简体   繁体   English

Python:将轨迹分成几步

[英]Python: splitting trajectories into steps

I have trajectories created from moves between clusters such as these: 我有从这些集群之间的移动创建的轨迹:

user_id,trajectory
11011,[[[86], [110], [110]]
2139671,[[89], [125]]
3945641,[[36], [73], [110], [110]]
10024312,[[123], [27], [97], [97], [97], [110]]
14270422,[[0], [110], [174]]
14283758,[[110], [184]]
14317445,[[50], [88]]
14331818,[[0], [22], [36], [131], [131]]
14334591,[[107], [19]]
14373703,[[35], [97], [97], [97], [17], [58]]

I would like to split the trajectories with multiple moves into individual segments, but I am unsure how. 我想将多个动作的轨迹分成不同的段,但我不确定如何。

Example: 例:

14373703,[[35], [97], [97], [97], [17], [58]]

into

14373703,[[35,97], [97,97], [97,17], [17,58]]

The purpose is to then use these as edges in NetworkX to analyse them as a graph and identify dense movements (edges) between the individual clusters (nodes). 目的是在NetworkX中将它们用作边缘,将它们分析为图形,并识别各个簇(节点)之间的密集运动(边缘)。
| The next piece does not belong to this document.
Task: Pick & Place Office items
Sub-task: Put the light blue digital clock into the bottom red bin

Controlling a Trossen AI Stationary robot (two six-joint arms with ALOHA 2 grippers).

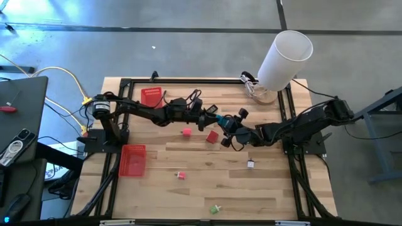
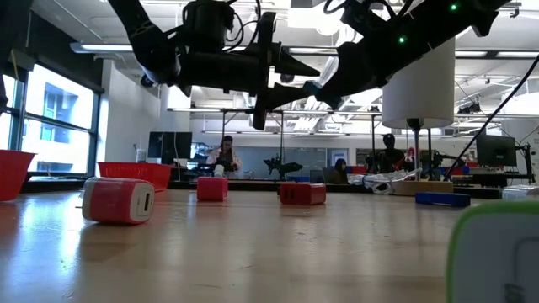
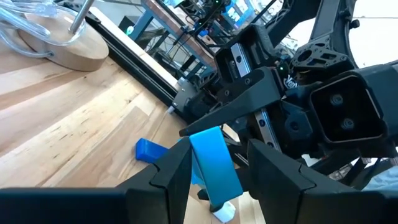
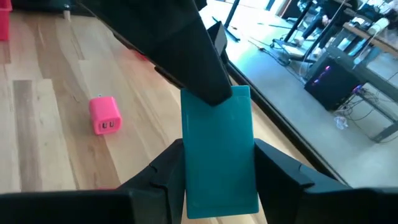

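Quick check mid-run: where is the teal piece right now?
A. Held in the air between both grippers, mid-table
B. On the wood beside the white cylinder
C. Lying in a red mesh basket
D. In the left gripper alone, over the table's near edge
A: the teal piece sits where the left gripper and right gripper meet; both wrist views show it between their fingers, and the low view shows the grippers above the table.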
This is the code I've used to create the trajectories initially: 这是我用来创建轨迹的代码:

# Import Data
data = pd.read_csv('G:\Programming Projects\GGS 681\dmv_tweets_20170309_20170314_cluster_outputs.csv', delimiter=',', engine='python')
#print len(data),"rows"

# Create Data Fame
df = pd.DataFrame(data, columns=['user_id','timestamp','latitude','longitude','cluster_labels'])

# Filter Data Frame by count of user_id
filtered = df.groupby('user_id').filter(lambda x: x['user_id'].count()>1)
#filtered.to_csv('G:\Programming Projects\GGS 681\dmv_tweets_20170309_20170314_final_filtered.csv', index=False, header=True)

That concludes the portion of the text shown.